Task brief: Your copy of the listing should match it exactly, only without pictures.
════════════════
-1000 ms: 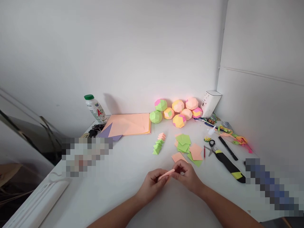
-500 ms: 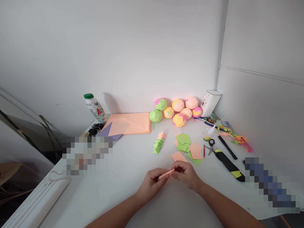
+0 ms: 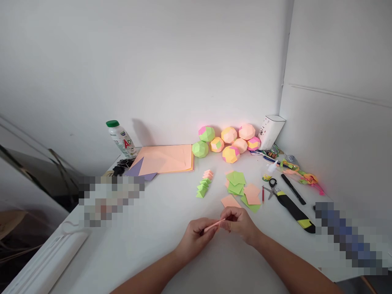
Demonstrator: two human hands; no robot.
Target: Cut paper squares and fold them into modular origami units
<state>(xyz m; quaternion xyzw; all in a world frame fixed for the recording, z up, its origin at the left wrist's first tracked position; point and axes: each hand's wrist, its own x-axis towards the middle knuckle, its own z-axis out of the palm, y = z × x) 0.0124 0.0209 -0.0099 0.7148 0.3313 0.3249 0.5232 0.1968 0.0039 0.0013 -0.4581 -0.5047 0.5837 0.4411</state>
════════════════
Answer area:
-1000 ms: 
-500 ms: 
+0 ms: 
Demonstrator: two human hands; no robot.
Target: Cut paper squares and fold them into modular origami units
<state>(xyz m; quaternion xyzw; all in a world frame fixed for the recording, z up, its origin at the left wrist's first tracked position; point and axes: each hand's wrist, its own x-axis towards the middle knuckle, its own z-axis out of the palm, y = z × x) 0.0124 0.0209 -0.0099 0.7148 0.3313 0.3249 0.5232 0.1968 0.0039 0.0013 -0.4581 -0.5047 0.5837 0.4411</state>

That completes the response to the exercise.